The researchers have shared their findings with Phare Biography, a nonprofit organization started by Collins and others as part of the Antibiotics-ai Project. The nonprofit now plans to conduct a more detailed analysis of the chemical properties and potential clinical use of these compounds. Meanwhile, Collins' lab is working on designing additional drug candidates based on the new study's findings, as well as using the models to search for compounds that can kill other types of bacteria.
“We are already taking advantage of similar approaches based on chemical substructures to design compounds de novo, and of course, we can easily adopt this off-the-shelf approach to discover new classes of antibiotics against different pathogens,” Wong says.
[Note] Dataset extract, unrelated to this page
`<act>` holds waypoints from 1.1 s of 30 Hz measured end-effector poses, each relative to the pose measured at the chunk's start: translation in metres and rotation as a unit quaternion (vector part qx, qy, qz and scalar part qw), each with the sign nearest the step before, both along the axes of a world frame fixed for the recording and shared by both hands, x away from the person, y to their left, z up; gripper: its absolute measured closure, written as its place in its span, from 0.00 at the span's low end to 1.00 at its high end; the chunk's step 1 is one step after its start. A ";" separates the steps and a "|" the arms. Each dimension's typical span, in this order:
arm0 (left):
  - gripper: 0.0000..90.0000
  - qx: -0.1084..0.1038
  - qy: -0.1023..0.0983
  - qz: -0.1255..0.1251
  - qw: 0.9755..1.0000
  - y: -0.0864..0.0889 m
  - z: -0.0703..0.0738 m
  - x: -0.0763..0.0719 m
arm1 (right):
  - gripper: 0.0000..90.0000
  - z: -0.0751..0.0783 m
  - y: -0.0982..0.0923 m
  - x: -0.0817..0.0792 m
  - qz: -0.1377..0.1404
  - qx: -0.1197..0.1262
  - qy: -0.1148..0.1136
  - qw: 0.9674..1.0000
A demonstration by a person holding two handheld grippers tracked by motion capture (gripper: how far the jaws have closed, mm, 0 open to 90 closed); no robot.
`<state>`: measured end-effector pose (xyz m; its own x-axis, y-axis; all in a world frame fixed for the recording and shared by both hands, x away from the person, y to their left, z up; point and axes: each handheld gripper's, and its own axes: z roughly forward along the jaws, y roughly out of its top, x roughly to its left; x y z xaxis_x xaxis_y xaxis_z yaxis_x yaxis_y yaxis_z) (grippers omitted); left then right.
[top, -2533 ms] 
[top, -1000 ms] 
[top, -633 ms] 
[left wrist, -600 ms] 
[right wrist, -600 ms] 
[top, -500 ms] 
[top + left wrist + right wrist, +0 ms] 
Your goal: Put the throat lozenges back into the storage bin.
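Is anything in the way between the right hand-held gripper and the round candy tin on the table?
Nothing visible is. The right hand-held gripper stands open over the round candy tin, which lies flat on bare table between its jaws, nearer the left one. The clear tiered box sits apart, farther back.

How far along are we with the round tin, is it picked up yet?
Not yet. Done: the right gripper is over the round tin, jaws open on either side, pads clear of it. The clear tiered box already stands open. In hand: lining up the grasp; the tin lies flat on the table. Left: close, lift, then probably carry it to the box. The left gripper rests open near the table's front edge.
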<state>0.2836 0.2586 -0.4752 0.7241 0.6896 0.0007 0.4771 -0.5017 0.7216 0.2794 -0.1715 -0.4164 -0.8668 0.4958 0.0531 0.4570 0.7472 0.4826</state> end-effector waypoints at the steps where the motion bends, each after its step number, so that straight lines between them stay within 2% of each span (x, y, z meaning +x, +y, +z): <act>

In addition to MIT, Harvard, and the Broad Institute, institutions contributing to the paper include Integrated Biosciences, Inc., the Wyss Institute for Biologically Inspired Engineering, and the Leibniz Institute for Polymer Research in Dresden, Germany. The research was funded by the James S. McDonnell Foundation, the US National Institute of Allergy and Infectious Diseases, the Swiss National Science Foundation, the Banting Scholarship Program, the Volkswagen Foundation, the Threat Reduction Agency of Defense, the US National Institutes of Health and the Broad Institute. The Antibiotics-ai project is funded by Audacious Project, Flu Lab, Sea Grape Foundation, Wyss Foundation and an anonymous donor.